Informations pratiques

- Inscriptions : la participation aux frais comprend l’inscription aux rencontres et les repas (déjeuner et dîner samedi, petit-déjeuner et déjeuner dimanche). Tarif étudiantes, étudiants, précaires : 10 euros ; tarif standard 25 euros.

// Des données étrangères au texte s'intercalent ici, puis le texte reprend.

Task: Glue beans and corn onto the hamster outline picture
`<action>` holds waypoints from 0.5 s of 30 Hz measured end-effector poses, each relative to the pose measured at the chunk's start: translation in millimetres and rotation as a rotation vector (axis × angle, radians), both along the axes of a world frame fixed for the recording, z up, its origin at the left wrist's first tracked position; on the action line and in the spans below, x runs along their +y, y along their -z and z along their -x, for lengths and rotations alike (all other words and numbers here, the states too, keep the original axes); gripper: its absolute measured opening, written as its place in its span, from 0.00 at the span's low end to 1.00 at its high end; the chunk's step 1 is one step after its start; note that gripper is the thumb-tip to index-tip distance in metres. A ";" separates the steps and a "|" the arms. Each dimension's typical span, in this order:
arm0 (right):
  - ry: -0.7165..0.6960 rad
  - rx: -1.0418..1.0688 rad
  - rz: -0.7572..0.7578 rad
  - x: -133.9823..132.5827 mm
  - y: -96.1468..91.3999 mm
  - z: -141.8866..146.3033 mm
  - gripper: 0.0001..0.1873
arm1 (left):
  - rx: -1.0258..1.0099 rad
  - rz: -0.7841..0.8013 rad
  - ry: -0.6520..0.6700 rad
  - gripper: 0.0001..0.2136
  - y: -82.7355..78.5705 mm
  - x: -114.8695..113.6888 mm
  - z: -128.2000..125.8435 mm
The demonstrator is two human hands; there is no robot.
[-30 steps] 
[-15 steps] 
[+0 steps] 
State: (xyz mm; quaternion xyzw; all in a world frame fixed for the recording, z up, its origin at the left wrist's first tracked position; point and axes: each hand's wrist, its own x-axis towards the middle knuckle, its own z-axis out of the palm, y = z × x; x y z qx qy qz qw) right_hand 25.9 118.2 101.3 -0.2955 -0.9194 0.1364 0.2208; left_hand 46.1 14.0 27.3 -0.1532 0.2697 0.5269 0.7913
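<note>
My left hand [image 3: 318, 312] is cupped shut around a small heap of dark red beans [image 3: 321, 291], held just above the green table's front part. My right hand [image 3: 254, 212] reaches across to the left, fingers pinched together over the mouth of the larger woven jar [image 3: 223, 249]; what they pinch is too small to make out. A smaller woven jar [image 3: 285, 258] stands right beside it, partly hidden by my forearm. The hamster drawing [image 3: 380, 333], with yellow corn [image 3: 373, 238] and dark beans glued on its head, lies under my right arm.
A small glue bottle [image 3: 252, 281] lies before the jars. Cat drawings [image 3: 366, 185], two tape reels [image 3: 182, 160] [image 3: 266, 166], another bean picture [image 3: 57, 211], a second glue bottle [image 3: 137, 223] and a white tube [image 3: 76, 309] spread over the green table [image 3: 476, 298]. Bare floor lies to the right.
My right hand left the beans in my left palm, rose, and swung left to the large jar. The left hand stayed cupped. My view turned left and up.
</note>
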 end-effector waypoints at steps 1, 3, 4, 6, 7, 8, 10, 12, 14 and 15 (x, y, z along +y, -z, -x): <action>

- Hébergement : si vous souhaitez bénéficier d’un hébergement sur place, vous pouvez prendre l’inscription complète (entrée dans les rencontres, repas, chambre d’hôtel à partager) - Tarif complet : 40 euros
- Halte-garderie : disponible sur place pour les enfants à partir de 3 mois. Si vous souhaitez en bénéficier, prendre contact avec rencontresfeministes2011 gmail.com

Accès : les rencontres ont lieu à l’Université d’Evry, Boulevard François Mitterrand 91025 Evry. L’université est accessible en RER D (gare EVRY COURCOURONNES). Le RER D passe par Gare du Nord, Châtelet les Halles et Gare de Lyon. Le trajet depuis la Gare de Lyon dure 40 minutes. Attention : tous les RER ne s’arrêtent pas à la gare d’Evry-Courcouronnes.